* [What the exercise asks]:
Search the records for the string "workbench". Copy each line where it occurs.

* [Information given]:

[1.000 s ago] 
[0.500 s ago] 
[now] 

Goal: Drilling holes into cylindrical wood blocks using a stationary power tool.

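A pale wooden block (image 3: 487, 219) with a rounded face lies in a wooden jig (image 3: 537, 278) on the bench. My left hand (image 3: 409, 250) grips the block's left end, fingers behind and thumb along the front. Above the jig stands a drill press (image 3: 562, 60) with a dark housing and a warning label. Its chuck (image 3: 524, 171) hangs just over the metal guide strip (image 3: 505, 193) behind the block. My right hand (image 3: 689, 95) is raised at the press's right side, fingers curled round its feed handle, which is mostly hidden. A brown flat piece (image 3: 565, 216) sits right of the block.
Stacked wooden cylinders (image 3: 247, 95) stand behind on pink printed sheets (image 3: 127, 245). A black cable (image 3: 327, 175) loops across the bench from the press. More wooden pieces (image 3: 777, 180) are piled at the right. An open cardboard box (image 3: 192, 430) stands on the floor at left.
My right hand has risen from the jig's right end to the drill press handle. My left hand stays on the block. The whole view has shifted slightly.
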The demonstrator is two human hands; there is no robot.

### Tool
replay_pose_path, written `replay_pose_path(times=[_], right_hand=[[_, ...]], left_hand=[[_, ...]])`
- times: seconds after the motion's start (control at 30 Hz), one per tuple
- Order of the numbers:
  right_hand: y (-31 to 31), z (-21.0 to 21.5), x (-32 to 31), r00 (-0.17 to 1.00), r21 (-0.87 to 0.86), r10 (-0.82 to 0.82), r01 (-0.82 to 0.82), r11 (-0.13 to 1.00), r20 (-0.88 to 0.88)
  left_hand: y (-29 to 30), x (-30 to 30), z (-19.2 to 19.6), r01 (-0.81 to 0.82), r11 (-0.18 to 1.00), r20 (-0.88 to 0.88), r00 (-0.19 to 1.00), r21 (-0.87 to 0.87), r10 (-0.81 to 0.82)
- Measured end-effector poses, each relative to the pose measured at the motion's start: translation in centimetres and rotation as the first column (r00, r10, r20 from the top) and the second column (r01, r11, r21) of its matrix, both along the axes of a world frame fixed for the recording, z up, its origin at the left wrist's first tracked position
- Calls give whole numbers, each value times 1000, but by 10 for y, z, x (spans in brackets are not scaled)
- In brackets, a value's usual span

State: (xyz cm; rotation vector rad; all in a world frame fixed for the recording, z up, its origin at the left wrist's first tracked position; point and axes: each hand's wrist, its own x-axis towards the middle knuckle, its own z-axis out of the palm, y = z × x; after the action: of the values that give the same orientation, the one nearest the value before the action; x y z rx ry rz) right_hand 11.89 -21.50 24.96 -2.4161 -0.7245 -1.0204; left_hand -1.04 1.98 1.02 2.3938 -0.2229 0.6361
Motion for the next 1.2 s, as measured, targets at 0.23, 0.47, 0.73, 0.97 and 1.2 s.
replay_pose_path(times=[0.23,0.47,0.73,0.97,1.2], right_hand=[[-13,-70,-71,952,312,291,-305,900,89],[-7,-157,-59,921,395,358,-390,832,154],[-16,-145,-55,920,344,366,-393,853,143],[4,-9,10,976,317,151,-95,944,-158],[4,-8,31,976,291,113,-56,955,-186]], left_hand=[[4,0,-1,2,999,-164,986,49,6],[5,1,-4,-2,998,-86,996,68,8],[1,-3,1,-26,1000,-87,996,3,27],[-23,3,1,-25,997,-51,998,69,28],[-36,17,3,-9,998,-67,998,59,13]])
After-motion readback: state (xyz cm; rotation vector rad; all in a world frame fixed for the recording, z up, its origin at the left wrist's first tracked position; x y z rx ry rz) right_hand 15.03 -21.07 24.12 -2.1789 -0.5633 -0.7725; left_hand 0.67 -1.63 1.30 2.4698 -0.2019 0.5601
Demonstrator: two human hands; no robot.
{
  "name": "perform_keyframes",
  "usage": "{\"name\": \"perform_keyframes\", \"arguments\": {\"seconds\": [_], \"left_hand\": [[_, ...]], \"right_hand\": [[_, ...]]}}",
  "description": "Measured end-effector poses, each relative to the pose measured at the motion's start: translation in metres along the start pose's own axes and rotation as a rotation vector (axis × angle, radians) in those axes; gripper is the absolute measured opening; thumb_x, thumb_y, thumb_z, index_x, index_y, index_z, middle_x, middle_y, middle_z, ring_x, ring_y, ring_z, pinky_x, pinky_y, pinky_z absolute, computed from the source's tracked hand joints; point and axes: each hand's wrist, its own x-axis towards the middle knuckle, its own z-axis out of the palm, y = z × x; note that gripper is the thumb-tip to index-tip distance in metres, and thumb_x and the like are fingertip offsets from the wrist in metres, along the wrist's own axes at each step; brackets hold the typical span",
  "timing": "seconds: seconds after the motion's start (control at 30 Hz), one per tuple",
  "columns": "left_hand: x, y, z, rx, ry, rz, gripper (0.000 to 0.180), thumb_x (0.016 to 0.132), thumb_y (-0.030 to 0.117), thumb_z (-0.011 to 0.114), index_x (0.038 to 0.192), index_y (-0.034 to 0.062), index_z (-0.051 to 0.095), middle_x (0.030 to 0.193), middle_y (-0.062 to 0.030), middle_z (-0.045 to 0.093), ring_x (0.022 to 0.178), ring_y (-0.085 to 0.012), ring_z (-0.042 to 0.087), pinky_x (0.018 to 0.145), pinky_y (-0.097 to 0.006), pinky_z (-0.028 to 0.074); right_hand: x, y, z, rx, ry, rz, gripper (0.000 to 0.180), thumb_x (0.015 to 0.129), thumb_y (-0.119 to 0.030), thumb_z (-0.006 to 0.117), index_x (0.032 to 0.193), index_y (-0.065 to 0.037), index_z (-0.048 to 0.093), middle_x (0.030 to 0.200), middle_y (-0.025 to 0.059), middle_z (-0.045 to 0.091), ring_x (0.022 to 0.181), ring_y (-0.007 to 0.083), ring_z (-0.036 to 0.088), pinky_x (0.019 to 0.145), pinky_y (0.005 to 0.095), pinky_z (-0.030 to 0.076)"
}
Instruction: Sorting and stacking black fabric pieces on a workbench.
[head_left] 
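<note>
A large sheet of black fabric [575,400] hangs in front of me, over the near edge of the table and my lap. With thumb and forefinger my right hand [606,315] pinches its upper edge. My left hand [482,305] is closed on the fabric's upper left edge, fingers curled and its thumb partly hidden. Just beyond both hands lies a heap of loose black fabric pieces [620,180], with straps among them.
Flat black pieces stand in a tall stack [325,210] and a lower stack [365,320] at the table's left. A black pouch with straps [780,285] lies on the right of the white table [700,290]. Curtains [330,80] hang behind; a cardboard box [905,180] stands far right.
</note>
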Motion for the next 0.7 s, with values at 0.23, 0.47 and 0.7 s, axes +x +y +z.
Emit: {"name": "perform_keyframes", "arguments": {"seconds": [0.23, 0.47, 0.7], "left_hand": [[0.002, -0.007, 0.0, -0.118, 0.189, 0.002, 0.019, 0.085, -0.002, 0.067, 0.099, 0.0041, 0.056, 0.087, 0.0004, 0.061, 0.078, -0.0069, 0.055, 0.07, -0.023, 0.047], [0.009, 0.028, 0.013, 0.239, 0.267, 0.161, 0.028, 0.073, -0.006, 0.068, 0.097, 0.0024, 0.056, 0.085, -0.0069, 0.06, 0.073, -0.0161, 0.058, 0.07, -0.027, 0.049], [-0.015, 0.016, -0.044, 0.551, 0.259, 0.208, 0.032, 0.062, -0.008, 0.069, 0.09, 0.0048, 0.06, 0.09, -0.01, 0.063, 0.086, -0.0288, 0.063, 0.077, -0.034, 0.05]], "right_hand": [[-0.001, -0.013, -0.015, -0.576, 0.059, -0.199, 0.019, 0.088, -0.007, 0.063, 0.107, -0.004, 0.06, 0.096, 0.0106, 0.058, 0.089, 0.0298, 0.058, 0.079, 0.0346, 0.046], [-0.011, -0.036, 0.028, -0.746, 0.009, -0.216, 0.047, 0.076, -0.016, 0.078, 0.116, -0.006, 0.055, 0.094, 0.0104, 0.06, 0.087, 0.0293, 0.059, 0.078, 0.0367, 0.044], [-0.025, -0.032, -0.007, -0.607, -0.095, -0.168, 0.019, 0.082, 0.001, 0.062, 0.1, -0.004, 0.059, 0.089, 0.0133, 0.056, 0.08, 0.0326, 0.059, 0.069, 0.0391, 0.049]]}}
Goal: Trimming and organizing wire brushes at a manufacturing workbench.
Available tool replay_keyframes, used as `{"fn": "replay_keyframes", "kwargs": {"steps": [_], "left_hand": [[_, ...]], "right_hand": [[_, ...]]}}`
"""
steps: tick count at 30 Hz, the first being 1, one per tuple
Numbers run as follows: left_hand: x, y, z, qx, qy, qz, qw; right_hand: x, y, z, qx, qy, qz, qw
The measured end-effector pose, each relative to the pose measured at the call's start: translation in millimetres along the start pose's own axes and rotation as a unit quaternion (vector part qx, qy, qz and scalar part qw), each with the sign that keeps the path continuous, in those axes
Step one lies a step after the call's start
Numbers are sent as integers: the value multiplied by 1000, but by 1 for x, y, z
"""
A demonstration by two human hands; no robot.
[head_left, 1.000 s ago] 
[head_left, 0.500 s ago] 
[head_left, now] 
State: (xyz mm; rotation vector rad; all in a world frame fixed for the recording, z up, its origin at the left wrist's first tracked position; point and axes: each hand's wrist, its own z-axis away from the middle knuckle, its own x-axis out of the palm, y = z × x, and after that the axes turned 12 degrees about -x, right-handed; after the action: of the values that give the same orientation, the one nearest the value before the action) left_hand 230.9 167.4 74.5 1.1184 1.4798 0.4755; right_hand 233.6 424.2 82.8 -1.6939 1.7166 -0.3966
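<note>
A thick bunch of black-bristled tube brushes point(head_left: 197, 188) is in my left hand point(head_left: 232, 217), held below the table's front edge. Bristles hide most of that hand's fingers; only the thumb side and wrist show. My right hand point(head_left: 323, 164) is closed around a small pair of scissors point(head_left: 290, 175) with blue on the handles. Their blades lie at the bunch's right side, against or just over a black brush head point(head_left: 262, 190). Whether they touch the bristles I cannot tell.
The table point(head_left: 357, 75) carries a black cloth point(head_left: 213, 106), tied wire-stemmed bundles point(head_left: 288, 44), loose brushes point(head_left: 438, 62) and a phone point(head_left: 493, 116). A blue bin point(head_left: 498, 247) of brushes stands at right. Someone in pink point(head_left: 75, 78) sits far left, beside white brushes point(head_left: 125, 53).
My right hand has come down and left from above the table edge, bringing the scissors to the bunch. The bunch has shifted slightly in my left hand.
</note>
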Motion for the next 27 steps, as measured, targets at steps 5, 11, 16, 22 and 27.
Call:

* [Result of the task]:
Instruction: Sorting and stacking black fabric pieces on a workbench.
Goal: Trimming and organizing wire brushes at a manufacturing workbench.

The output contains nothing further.